What is being asked: From the line containing "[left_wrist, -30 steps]" onward to the last line of the data below, copy each line exactly and add nothing.

Source data:
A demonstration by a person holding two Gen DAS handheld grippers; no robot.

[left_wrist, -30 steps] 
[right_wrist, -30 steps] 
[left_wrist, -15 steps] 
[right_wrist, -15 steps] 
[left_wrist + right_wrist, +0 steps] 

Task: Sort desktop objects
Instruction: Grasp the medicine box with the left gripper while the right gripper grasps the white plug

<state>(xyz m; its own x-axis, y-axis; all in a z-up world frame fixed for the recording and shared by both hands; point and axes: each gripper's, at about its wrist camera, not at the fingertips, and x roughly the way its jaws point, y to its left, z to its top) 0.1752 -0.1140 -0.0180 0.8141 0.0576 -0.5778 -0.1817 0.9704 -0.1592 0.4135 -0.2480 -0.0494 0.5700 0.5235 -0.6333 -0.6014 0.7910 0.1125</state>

Answer area:
[left_wrist, -30 steps] 
[right_wrist, -30 steps] 
[left_wrist, -15 steps] 
[right_wrist, -15 steps] 
[left_wrist + right_wrist, +0 steps] 

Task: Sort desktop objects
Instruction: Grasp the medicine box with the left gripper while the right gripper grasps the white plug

<state>(xyz m; its own x-axis, y-axis; all in a z-up world frame fixed for the recording and shared by both hands; point and axes: each gripper's, at about its wrist camera, not at the fingertips, and x roughly the way its jaws point, y to its left, z to its top) 0.1752 -0.1140 -0.0180 0.8141 0.0576 -0.5778 -0.1817 0.9704 -0.1592 0.4135 -0.2480 -0.0494 0.5700 0.5235 -0.6333 -0.6014 0.7910 0.1125</state>

There is no more to the output.